→ **ACTION ITEM**
Nothing outside the range below should be printed. Output exactly the lines from the line with "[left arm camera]" to the line with "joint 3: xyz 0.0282", both included.

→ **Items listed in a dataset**
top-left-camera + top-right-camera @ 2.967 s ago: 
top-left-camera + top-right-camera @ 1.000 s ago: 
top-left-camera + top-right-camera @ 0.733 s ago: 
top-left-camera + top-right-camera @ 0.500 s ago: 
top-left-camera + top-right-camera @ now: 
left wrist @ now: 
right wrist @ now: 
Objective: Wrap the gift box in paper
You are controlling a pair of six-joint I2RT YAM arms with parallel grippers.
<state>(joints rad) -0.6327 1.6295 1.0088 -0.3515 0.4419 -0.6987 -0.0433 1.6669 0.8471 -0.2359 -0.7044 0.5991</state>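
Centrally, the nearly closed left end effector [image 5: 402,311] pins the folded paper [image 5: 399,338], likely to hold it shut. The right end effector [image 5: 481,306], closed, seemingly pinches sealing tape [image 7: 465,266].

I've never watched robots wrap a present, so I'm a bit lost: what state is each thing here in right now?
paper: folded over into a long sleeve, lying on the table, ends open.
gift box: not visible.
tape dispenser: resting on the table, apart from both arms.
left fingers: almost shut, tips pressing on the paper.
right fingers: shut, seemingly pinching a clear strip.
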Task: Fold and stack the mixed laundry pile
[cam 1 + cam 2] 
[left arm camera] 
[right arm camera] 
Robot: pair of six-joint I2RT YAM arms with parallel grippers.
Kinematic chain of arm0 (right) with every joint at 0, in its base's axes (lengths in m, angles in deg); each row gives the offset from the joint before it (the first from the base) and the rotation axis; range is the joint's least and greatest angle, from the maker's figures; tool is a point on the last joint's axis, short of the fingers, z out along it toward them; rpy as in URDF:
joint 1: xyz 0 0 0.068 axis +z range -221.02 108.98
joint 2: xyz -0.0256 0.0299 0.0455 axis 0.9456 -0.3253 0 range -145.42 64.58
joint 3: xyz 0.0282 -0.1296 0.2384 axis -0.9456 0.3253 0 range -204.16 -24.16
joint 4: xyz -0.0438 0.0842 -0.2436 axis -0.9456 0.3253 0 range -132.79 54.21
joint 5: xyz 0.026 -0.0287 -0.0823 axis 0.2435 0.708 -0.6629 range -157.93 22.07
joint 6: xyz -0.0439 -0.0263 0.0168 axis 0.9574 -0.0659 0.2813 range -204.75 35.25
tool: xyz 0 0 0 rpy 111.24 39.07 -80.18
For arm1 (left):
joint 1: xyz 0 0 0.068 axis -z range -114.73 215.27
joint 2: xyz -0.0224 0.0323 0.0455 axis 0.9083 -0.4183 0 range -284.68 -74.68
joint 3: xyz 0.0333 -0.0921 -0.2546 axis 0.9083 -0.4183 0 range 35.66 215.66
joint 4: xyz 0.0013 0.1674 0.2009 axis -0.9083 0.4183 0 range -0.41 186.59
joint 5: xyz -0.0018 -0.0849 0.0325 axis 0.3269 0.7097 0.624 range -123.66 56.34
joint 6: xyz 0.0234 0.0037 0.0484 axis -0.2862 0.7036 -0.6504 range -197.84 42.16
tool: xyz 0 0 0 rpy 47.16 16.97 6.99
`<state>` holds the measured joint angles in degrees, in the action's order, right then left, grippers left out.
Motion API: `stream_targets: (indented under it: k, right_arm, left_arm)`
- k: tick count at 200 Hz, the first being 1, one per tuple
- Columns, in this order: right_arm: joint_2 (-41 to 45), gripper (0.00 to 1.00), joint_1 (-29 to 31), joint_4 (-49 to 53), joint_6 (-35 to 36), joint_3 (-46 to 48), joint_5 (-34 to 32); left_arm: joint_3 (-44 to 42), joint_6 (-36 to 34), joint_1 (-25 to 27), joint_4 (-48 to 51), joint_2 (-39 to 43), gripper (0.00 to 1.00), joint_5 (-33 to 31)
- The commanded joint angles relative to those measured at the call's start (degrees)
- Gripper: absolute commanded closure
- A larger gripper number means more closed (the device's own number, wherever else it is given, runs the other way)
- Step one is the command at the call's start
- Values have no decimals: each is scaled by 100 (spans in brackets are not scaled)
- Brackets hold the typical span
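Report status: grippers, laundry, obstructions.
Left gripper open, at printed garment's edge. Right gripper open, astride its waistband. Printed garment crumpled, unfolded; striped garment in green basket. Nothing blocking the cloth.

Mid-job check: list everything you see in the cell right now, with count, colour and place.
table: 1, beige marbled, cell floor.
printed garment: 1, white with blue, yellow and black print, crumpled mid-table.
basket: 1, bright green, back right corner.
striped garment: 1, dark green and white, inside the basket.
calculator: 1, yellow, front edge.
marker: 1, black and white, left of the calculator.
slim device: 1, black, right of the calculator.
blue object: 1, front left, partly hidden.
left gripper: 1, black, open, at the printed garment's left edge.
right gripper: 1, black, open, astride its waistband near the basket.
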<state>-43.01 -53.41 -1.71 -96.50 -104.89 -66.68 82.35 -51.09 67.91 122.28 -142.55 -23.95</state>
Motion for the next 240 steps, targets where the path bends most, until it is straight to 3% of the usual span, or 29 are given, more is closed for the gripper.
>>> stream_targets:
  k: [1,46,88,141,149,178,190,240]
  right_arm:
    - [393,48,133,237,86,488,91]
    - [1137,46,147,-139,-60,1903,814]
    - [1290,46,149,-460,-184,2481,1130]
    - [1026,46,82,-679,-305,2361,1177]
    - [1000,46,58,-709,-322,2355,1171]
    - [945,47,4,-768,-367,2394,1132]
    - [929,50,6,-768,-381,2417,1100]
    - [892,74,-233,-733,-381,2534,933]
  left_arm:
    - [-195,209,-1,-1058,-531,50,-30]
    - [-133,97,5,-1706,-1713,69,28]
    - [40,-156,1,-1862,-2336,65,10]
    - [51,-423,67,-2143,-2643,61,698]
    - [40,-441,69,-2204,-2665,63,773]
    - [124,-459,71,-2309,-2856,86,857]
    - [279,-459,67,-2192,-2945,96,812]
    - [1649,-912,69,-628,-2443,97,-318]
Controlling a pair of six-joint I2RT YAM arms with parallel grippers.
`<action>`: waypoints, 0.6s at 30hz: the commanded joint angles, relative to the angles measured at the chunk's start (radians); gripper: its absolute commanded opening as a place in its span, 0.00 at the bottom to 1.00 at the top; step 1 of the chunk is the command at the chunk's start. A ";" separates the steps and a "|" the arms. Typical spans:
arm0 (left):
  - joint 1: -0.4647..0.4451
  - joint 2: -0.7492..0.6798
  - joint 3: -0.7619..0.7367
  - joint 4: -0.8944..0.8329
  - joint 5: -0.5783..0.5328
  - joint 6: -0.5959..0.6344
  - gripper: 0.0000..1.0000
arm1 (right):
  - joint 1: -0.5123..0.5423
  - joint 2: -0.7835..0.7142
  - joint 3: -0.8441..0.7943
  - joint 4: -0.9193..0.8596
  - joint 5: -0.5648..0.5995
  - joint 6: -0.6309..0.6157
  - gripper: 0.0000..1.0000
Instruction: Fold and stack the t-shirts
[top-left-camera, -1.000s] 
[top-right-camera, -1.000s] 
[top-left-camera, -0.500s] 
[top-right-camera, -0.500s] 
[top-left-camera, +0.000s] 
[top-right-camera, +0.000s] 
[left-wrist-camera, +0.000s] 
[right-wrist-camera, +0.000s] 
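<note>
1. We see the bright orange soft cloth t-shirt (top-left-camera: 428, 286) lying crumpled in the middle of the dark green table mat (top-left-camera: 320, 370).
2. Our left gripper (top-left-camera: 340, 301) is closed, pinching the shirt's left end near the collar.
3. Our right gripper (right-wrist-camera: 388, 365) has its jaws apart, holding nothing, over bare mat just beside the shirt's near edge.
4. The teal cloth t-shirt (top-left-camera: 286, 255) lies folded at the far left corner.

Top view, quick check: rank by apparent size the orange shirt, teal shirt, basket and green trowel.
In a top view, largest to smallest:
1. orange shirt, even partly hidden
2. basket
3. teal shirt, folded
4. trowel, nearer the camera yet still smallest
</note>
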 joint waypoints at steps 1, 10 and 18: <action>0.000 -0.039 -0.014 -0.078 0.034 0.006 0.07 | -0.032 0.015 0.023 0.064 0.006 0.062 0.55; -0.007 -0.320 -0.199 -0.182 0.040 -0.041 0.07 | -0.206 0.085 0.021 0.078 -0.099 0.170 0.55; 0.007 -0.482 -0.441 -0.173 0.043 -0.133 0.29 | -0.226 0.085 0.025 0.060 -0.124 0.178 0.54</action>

→ **RESULT FOR THIS TASK**
[left arm camera] 
[right arm camera] 
Robot: pair of six-joint I2RT YAM arms with parallel grippers.
Kinematic chain of arm0 (right) with every joint at 0, in its base's axes (lengths in m, angles in deg); each row gives the offset from the joint before it (the first from the base) and the rotation axis; range is the joint's least and greatest angle, from the maker's figures; tool is a point on the last joint's axis, short of the fingers, z out along it toward them; rpy as in URDF:
joint 1: xyz 0 0 0.068 axis +z range -221.02 108.98
joint 2: xyz -0.0256 0.0299 0.0455 axis 0.9456 -0.3253 0 range -145.42 64.58
joint 3: xyz 0.0282 -0.1296 0.2384 axis -0.9456 0.3253 0 range -204.16 -24.16

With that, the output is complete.